**How to complete this task**: Take the entries below and return them unchanged.

(Data for analysis)

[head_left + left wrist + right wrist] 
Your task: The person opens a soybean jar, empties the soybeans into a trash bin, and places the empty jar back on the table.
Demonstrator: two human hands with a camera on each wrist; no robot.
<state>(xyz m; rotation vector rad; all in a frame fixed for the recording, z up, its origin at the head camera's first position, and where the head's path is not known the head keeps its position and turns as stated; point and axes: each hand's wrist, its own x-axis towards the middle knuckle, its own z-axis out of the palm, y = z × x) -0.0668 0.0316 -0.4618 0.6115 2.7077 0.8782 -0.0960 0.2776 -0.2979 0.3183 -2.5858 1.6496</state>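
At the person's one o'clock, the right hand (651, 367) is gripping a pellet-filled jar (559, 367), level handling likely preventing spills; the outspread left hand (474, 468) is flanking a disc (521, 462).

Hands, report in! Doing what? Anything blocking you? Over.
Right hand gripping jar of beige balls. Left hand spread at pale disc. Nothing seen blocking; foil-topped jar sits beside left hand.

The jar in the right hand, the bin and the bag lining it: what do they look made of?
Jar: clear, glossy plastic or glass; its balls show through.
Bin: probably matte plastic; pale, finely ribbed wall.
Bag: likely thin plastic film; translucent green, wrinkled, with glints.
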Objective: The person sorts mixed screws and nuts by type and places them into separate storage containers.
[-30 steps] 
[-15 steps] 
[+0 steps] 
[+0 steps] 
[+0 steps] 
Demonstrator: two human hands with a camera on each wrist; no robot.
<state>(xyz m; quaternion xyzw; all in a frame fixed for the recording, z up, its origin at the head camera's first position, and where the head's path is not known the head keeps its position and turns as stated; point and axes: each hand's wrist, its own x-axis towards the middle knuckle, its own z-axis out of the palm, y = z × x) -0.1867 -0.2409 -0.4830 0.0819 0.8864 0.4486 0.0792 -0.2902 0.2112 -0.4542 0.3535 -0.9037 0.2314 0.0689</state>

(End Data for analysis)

**Result**:
[head_left + left wrist + right wrist] 
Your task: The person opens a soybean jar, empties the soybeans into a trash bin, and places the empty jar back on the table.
Demonstrator: two human hands with a camera on each wrist; no robot.
<state>(xyz m; rotation vector rad; all in a frame fixed for the recording, z up, its origin at the head camera's first position, and where the head's path is not known the head keeps its position and turns as stated; point and axes: each hand's wrist, its own x-axis towards the middle knuckle, its own z-axis out of the palm, y = z × x) -0.0668 0.0316 -0.4618 0.6115 2.7077 0.8782 -0.0960 0.2776 -0.2979 0.3183 -2.5858 1.6496</state>
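At the person's one o'clock, the right hand (651, 367) is gripping a pellet-filled jar (559, 367), level handling likely preventing spills; the outspread left hand (474, 468) is flanking a disc (521, 462).

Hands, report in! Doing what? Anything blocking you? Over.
Right hand gripping jar of beige balls. Left hand spread at pale disc. Nothing seen blocking; foil-topped jar sits beside left hand.

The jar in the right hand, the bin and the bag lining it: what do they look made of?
Jar: clear, glossy plastic or glass; its balls show through.
Bin: probably matte plastic; pale, finely ribbed wall.
Bag: likely thin plastic film; translucent green, wrinkled, with glints.
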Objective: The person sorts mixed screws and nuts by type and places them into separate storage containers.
[-30 steps] 
[-15 steps] 
[+0 steps] 
[+0 steps] 
[+0 steps] 
Demonstrator: two human hands with a camera on each wrist; no robot.
<state>(xyz m; quaternion xyzw; all in a frame fixed for the recording, z up, its origin at the head camera's first position, and where the head's path is not known the head keeps its position and turns as stated; point and axes: each hand's wrist, its own x-axis towards the middle knuckle, its own z-axis out of the palm, y = z × x) -0.1867 -0.2409 -0.4830 0.0819 0.8864 0.4486 0.0792 -0.2902 0.2112 -0.4542 0.3535 -0.9037 0.2314 0.0689</state>

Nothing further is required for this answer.